Dissertation Defense: Securitizing The Threat Of Climate Change: The Meaning Of “Climate Change” To Different Audiences
Ph.D., Conflict Analysis and Resolution 2007, George Mason University
M.S., Conflict Analysis and Resolution 2002, George Mason University
Ph.D., Philosophy, Washington University, St. Louis, Missouri
M.A., Philosophy, State University of New York at Binghamton
April 9, 2014 3:00pm through 5:00pm
Dissertation Defense with William David
Securitizing The Threat Of Climate Change: The Meaning Of “Climate Change” To Different Audiences Within The U.S. National Security Enterprise
William David
George Mason University, 2014
Director: Dr. Patricia Maulden
Committee Members: Dr. Dan Rothbart, Dr. Ed Maibach
Abstract: National Security is the primary concern of every government and the list of potential security menaces is long and diverse, perhaps limited only by the imagination of those entrusted with the security of the state. Based on varying interpretations of the social contract, state leaders make decisions and implement policies that affect people, institutions, societies, other states, and relationships of all kinds. When that state is the United States, the implications of threat identification and the resulting security responses can be costly and far reaching. Borrowing conceptually from the Copenhagen School's securitization theory, this project describes the discursive complexity of threat meanings held by audiences within the US national security enterprise following securitizing moves by President Obama. Specifically, I question what the threat of climate change means to the executive branch, Congress, and national security experts, how those meanings are constructed, and to what end. Using frame analysis, I examine 213 official texts from the period May 1, 2010 to September 1, 2013 to discern diagnostic, prognostic, motivational and cognitive frames and interactional framing regarding the climate change threat.
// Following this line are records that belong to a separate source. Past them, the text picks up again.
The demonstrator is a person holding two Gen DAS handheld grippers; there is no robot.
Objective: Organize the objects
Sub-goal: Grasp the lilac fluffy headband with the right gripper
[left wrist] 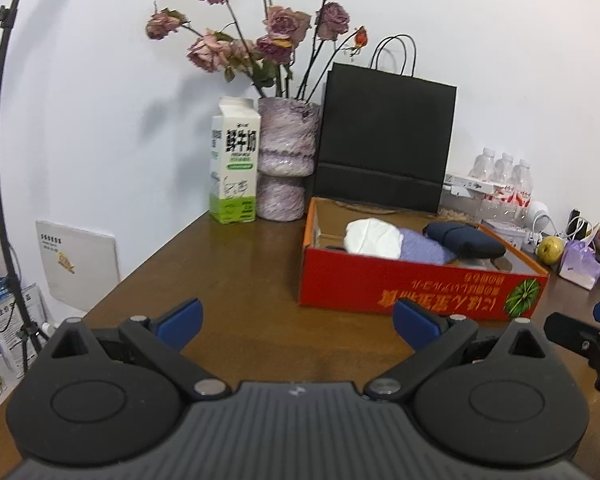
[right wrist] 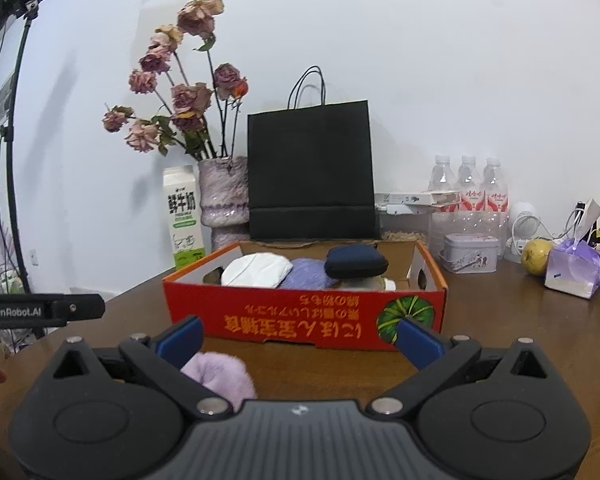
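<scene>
A red cardboard box (left wrist: 404, 284) (right wrist: 300, 316) stands on the brown table (left wrist: 236, 264). Inside lie a white bundle (left wrist: 372, 237) (right wrist: 256, 269), a purple cloth (left wrist: 424, 246) (right wrist: 309, 274) and a dark blue pouch (left wrist: 462, 238) (right wrist: 355, 261). A fluffy lilac item (right wrist: 222, 374) lies on the table between my right gripper's open jaws, near the left finger. My right gripper (right wrist: 299, 338) is open, just in front of the box. My left gripper (left wrist: 298, 320) is open and empty, to the box's front left.
A milk carton (left wrist: 234, 162), a vase of dried roses (left wrist: 286, 160) and a black paper bag (left wrist: 384, 144) stand at the back wall. Water bottles (right wrist: 468, 192), a tin (right wrist: 470, 254), an apple (right wrist: 536, 262) and a purple packet (right wrist: 572, 272) sit right. The table edge runs left.
</scene>
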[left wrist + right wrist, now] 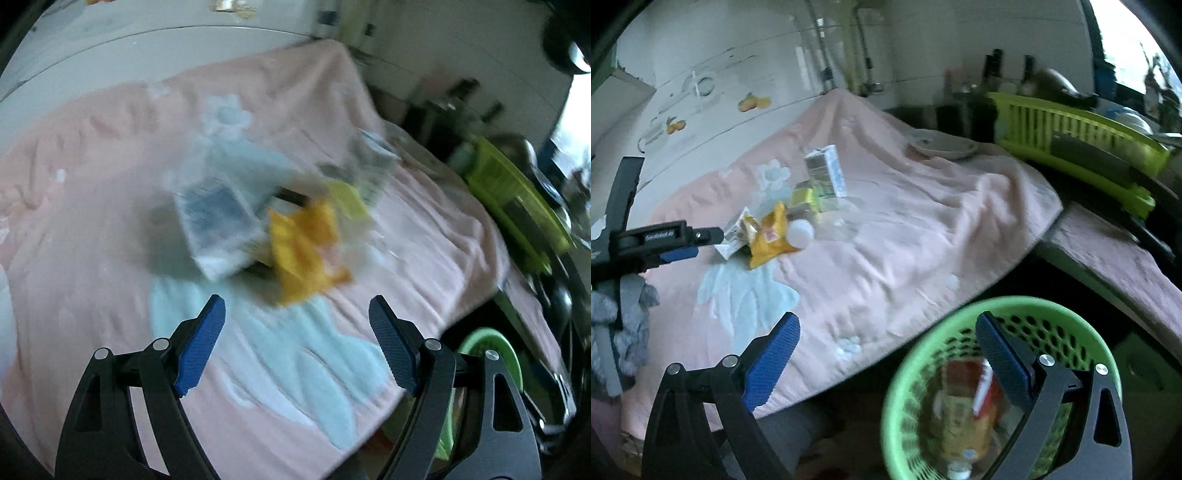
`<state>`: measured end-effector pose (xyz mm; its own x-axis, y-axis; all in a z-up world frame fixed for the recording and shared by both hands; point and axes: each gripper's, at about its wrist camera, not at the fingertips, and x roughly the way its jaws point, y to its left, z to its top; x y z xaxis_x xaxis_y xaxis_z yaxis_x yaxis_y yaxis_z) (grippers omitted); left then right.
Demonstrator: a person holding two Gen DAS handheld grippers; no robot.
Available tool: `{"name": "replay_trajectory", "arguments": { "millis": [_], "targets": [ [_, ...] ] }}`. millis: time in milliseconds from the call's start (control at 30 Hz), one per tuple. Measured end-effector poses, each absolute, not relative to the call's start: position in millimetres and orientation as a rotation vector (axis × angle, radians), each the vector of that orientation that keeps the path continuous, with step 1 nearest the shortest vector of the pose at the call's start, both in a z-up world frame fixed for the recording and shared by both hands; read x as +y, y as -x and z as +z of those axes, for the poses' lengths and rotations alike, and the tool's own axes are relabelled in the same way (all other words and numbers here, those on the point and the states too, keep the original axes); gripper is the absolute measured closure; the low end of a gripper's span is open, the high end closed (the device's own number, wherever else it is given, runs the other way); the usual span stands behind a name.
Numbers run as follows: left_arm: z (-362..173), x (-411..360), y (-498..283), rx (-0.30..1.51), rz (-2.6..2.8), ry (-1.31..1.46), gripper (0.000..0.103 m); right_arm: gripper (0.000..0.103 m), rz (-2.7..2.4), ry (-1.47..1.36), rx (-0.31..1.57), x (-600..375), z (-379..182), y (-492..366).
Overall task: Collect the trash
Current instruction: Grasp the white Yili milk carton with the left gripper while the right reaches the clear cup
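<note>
A pile of trash lies on the pink blanket (905,236): an upright carton (827,173), an orange-yellow wrapper (770,238), a white wrapper (733,236) and a white round cap (799,232). In the blurred left wrist view the orange wrapper (303,243) and a pale carton (218,225) sit just ahead of my left gripper (297,308), which is open and holds nothing. My left gripper (701,243) also shows side-on beside the pile. My right gripper (888,321) is open and holds nothing, above the blanket's edge and the green basket (1027,304), which contains a red carton (964,387) and other wrappers.
A grey plate (942,147) rests at the blanket's far right. A lime-green dish rack (1071,136) stands on the counter beyond it, with bottles behind. The green basket (491,350) sits below the table edge. A tiled wall backs the table.
</note>
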<state>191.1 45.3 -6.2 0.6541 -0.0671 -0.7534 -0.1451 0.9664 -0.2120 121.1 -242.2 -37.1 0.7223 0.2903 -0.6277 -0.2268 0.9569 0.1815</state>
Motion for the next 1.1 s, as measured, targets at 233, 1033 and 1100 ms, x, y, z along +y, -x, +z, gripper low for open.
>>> {"name": "replay_trajectory", "arguments": {
  "millis": [233, 1033, 1100],
  "targets": [
    [-6, 92, -240, 0.897, 0.143, 0.332, 0.023, 0.01, 0.357, -0.053, 0.708, -206, -27, -151],
    [-47, 139, -324, 1.022, 0.221, 0.413, 0.019, 0.023, 0.366, -0.105, 0.799, -164, -44, -283],
    [-49, 139, -327, 1.027, 0.223, 0.413, 0.019, 0.023, 0.361, -0.143, 0.813, -164, -45, -295]
  ]
}}
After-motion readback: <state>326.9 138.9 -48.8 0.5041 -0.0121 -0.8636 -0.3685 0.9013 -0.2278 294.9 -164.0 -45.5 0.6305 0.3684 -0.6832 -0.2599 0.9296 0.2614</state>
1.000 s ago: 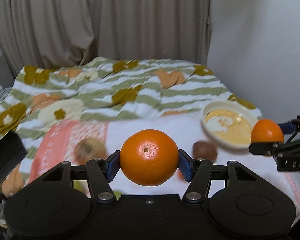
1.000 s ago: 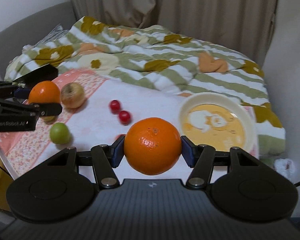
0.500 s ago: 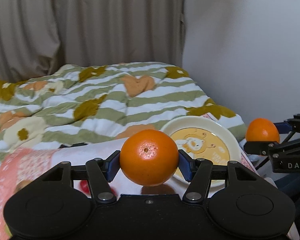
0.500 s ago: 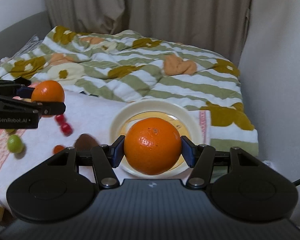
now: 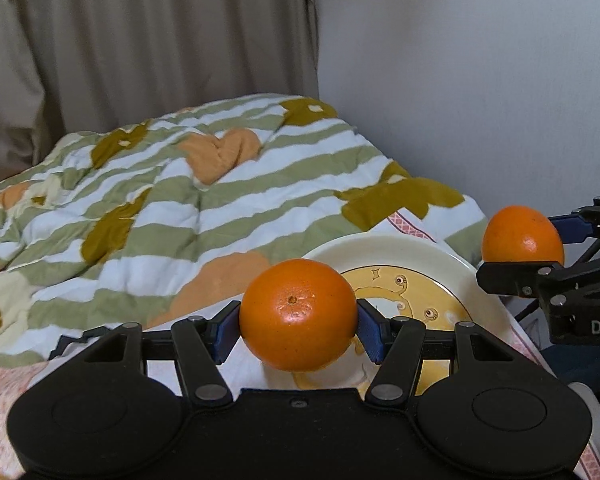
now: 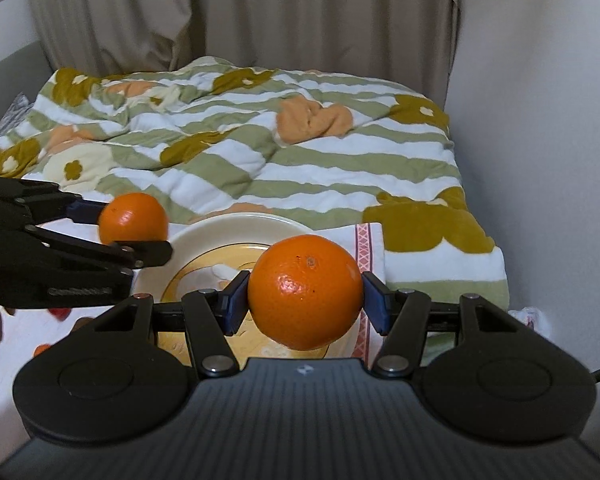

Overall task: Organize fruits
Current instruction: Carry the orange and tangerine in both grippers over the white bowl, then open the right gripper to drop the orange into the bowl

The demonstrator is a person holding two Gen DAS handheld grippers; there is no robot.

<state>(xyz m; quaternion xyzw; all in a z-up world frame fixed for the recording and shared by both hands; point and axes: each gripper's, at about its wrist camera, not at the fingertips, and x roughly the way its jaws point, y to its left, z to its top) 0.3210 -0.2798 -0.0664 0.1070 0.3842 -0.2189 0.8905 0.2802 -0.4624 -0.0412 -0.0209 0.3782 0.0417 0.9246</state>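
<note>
1. Both pairs of tongs have swung across the bed toward the wall side since a second ago; the apple and green fruit they hung over then are out of view now, and the plate [image 6: 204, 236] sits right under them.
2. The left tongs [image 5: 298, 322] are clenched on an orange [image 5: 298, 316], blue pads pressed to either side of it, holding it in the air over the near left rim of the plate.
3. The right tongs [image 6: 305, 305] grip a second orange [image 6: 305, 292] the same way, held off the surface above the right part of the plate.
4. From the right-hand camera the left tongs show at the left with their orange above the plate's left rim; from the left-hand camera the right tongs show at the far right, their orange just past the plate's right rim.
5. The plate is cream with a yellow cartoon centre and lies on a white cloth [image 6: 370, 236] with a pink patterned edge.
6. Behind it lies a rumpled quilt [image 5: 172, 200], green and white striped with orange and mustard shapes.
7. Beige curtains [image 6: 300, 16] hang at the back, and a pale wall [image 5: 480, 80] runs along the right.
8. A few small red fruits [image 6: 60, 312] peek out under the left tongs, blurred.
</note>
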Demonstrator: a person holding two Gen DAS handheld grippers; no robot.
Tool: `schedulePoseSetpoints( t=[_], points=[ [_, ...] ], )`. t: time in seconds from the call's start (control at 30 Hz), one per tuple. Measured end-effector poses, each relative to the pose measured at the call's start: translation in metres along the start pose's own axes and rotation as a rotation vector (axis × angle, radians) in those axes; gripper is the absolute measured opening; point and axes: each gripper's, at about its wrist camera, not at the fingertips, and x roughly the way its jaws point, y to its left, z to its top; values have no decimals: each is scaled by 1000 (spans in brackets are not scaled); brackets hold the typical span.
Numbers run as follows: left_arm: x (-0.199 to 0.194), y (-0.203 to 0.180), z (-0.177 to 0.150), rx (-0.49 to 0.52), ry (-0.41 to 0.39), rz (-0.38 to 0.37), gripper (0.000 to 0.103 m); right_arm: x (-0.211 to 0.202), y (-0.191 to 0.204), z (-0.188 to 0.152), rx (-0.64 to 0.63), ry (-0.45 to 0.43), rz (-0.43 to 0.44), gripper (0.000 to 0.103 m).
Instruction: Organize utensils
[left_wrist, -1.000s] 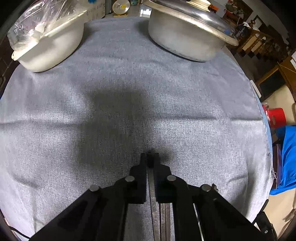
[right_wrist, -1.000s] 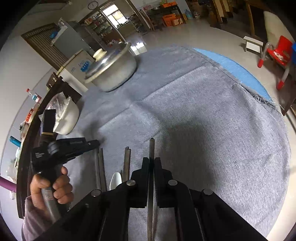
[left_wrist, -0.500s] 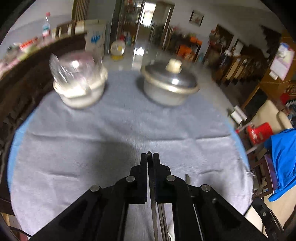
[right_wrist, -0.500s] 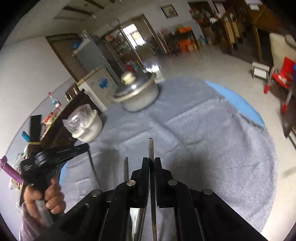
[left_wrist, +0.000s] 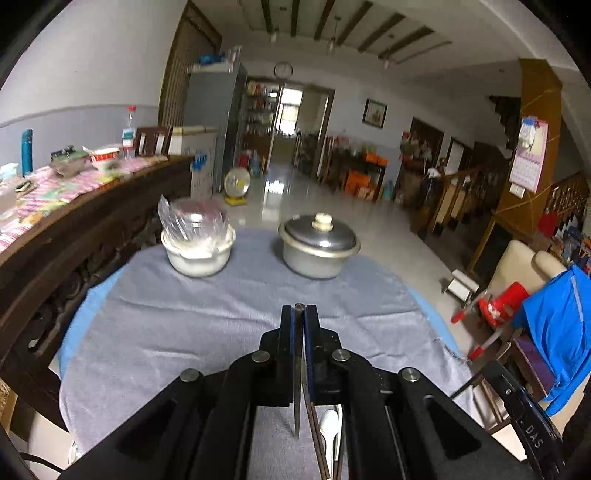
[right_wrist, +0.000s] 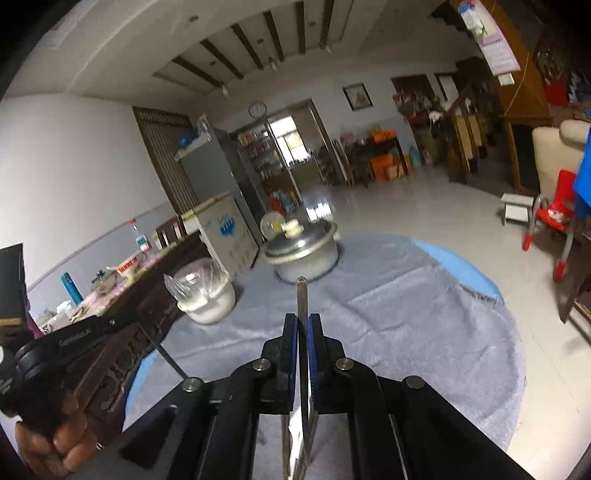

I further inform my analysis with personal insights from a 30 year career in the enterprise and theoretical insights from Stephen Walt's balance of threat theory, John Kingdon's three streams model of public policy formation, social identity theory, and Mary Douglas and Aaron Wildavsky’s cultural theory of risk. Ultimately, I find that each audience creates and draws from one or more clusters of climate change meanings to acknowledge or refute the threat in ways that serve its own purposes. This project contributes to our understanding of the US response to climate change, helps to address the under theorized role of audiences in securitization theory, and identifies new avenues of inquiry related to threat identification and climate change.